Intravascular stents are commonly used to treat occluded arteries during coronary heart disease. After coronary stent implantation, endothelial cells grow over the stent, which is referred to as re-endothelialization. Re-endothelialization prevents blood from clotting on the stent surface and is a good predictor of stent success. Blood vessel mimics (BVMs) are in vitro tissue-engineered models of human blood vessels that may be used to preclinically test stents for re-endothelialization. BVMs have been developed in straight geometries. However, the United States Food and Drug Administration recommends that devices intended to treat coronary occlusions be preclinically tested in bent and bifurcated vessels due to the complex geometries of native coronary arteries. The main objectives of this study were to develop and characterize BVMs in complex geometries.

Design

Bioreactors were designed and constructed so that BVMs could be cultivated in bent (>45°) and bifurcated geometries. Human umbilical vein endothelial cells were sodded onto complex-shaped scaffolds, and the resulting BVMs were characterized for cell deposition. For a final proof of concept, a coronary stent was deployed in a severely angulated BVM.

Results

The new bioreactors were easy to use and mounting scaffolds in complex geometries in the bioreactors was successful.

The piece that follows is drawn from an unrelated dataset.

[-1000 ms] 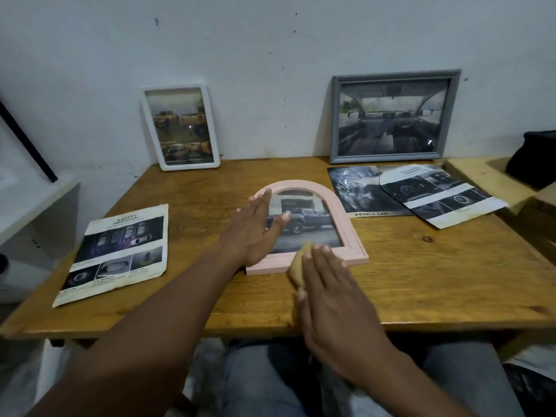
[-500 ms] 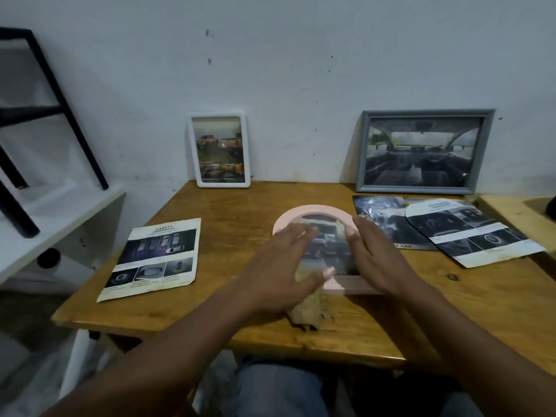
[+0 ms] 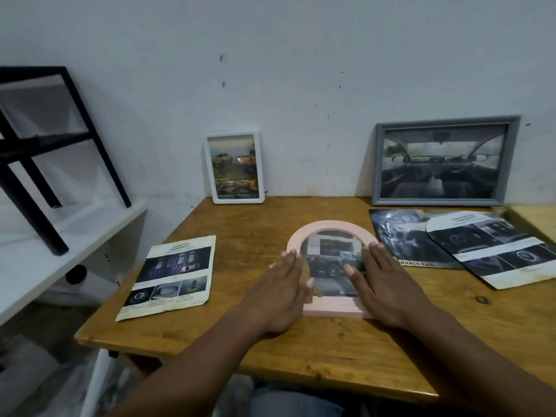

After sodding scaffolds with cells, there were no statistically significant differences between the cell densities along the length of the BVMs, on the top and bottom halves of the BVMs, or on the inner and outer halves of the BVMs. This suggests cells deposited evenly throughout the scaffolds, resulting in consistent complex-geometry BVMs. Also, a coronary stent was successfully deployed in a severely angulated BVM.

Conclusions

Bioreactors can be constructed for housing complex-shaped vessels. BVMs can be developed in the complex geometries observed in native coronary arteries with endothelial cells evenly dispersed throughout BVM lumens.